Please retype the data below exactly, stopping after the line with "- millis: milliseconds" and skipping every picture.
Start of Dataset excerpt
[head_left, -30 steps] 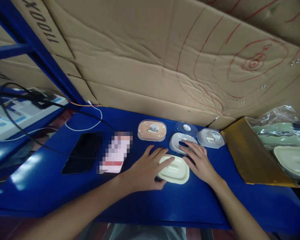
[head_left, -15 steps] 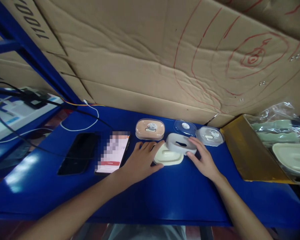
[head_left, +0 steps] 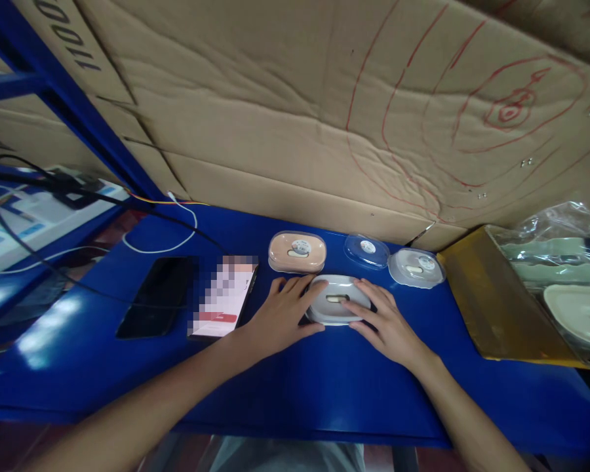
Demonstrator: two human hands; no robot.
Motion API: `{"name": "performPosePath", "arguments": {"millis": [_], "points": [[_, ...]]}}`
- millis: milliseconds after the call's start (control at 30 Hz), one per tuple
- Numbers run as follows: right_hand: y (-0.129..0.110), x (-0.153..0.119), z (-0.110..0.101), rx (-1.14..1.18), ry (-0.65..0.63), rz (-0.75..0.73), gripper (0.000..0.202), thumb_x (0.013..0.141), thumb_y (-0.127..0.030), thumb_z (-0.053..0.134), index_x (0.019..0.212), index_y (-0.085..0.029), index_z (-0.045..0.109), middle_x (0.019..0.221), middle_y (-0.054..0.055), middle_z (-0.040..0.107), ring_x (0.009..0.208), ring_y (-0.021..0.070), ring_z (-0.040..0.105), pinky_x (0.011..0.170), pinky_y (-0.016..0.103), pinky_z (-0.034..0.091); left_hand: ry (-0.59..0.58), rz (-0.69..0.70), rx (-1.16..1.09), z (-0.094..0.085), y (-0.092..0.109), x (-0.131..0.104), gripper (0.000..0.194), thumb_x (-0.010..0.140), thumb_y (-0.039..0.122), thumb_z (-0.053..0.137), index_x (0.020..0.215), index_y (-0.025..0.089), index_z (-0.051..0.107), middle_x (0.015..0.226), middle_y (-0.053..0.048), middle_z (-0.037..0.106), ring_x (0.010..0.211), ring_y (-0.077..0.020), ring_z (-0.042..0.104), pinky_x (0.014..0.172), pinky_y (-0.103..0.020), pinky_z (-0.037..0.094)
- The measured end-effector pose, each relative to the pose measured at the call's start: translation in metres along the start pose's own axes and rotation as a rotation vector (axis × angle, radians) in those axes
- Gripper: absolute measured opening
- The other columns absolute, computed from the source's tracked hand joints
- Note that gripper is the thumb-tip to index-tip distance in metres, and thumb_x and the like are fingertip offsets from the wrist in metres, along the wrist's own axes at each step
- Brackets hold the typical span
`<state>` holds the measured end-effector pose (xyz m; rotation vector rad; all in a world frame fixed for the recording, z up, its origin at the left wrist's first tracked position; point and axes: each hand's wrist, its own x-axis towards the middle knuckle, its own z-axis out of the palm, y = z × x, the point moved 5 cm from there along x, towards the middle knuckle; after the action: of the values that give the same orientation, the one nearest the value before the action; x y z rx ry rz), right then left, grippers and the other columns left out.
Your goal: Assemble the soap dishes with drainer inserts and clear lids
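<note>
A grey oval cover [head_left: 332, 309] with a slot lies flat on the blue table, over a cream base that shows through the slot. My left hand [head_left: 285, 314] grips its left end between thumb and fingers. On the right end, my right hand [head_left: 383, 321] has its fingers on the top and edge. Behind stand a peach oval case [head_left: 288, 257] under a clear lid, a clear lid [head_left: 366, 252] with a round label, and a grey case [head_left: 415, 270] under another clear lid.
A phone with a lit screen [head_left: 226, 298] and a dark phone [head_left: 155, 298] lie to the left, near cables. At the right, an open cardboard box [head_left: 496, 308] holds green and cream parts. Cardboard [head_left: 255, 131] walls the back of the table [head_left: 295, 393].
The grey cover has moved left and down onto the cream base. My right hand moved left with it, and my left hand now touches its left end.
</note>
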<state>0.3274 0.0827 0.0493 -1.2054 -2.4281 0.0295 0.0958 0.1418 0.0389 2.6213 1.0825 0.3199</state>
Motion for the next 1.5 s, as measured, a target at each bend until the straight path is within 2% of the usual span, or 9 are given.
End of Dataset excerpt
● Result:
[head_left, -30 steps] 
[head_left, -15 steps] 
[head_left, +0 steps] 
Demonstrator: two human hands; no robot.
Motion API: `{"name": "performPosePath", "arguments": {"millis": [_], "points": [[_, ...]]}}`
- millis: milliseconds after the call's start (control at 30 Hz), one per tuple

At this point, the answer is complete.